» **AIM OF THE TASK**
Find every line below with the word "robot" in it, and copy each one.
Start of RECORDS FOR THIS TASK
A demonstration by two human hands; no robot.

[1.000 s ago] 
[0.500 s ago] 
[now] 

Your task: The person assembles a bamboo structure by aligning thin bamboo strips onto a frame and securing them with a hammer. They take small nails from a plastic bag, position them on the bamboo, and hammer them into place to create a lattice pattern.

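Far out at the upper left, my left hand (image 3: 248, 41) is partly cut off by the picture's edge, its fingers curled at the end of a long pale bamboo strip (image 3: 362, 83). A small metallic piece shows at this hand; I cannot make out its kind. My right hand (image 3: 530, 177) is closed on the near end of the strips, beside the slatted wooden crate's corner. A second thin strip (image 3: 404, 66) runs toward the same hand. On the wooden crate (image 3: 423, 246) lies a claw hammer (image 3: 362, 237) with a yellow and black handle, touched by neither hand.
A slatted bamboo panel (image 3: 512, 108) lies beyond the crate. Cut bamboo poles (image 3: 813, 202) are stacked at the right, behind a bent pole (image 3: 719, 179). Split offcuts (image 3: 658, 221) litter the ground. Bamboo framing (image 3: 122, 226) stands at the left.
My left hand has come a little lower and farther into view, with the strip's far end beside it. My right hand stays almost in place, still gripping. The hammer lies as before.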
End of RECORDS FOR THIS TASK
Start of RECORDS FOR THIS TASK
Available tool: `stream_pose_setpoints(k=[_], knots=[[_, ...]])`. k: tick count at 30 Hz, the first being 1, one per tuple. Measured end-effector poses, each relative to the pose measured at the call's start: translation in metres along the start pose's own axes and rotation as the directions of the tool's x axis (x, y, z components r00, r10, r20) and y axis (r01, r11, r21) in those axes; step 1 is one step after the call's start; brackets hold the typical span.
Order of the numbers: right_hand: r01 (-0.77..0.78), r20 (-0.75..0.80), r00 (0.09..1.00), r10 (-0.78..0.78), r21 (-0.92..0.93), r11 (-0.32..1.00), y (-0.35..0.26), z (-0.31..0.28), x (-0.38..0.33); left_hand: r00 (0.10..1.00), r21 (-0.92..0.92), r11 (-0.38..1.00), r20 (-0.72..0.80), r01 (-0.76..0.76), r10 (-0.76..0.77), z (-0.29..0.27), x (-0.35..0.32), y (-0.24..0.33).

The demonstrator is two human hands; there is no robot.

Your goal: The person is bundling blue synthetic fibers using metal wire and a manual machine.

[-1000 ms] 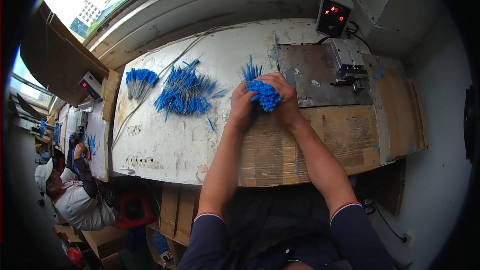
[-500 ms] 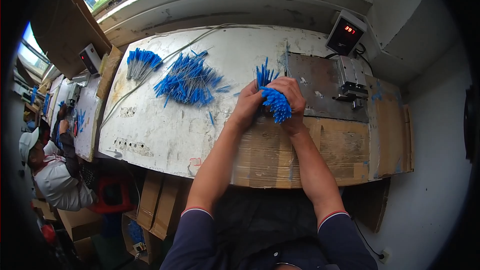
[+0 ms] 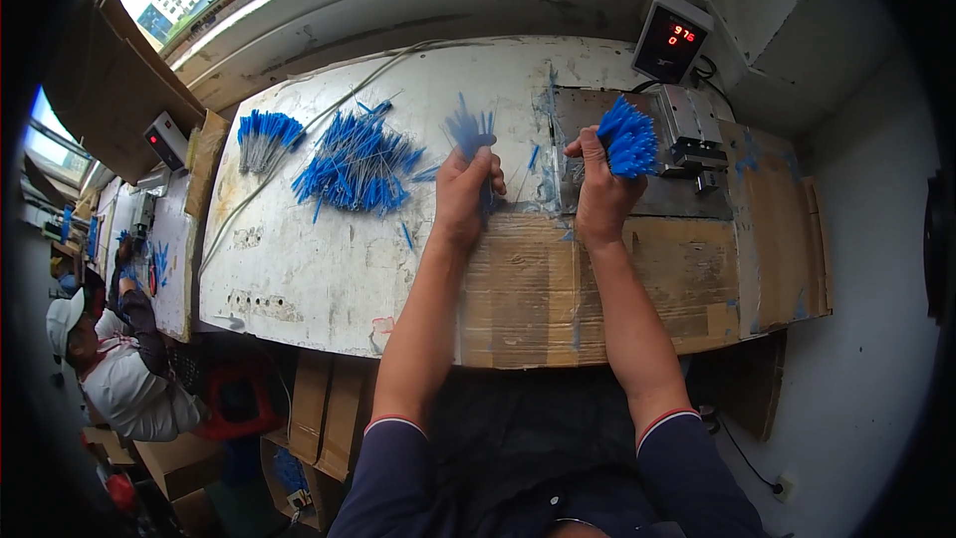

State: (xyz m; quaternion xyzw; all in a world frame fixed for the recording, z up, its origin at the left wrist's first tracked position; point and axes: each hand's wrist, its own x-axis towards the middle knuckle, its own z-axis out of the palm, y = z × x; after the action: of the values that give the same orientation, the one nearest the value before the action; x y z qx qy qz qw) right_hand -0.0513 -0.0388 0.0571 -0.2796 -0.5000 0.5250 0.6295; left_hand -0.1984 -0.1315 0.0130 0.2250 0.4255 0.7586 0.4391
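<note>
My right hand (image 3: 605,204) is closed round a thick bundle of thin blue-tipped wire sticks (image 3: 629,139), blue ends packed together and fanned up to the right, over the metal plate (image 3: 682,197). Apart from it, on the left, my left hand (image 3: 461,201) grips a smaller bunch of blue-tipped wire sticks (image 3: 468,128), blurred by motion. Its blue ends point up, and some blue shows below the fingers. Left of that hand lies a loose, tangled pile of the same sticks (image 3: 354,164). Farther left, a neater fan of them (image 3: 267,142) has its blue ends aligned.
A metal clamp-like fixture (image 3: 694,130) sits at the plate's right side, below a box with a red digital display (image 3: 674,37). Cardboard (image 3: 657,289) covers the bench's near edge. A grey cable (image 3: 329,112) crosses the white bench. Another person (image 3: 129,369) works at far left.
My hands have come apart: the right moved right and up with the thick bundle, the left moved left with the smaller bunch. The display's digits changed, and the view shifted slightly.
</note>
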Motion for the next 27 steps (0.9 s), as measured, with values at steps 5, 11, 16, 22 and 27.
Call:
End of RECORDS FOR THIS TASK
» **EXERCISE RESULT**
A demonstration by two human hands; no robot.
The demonstrator is two human hands; there is no robot.

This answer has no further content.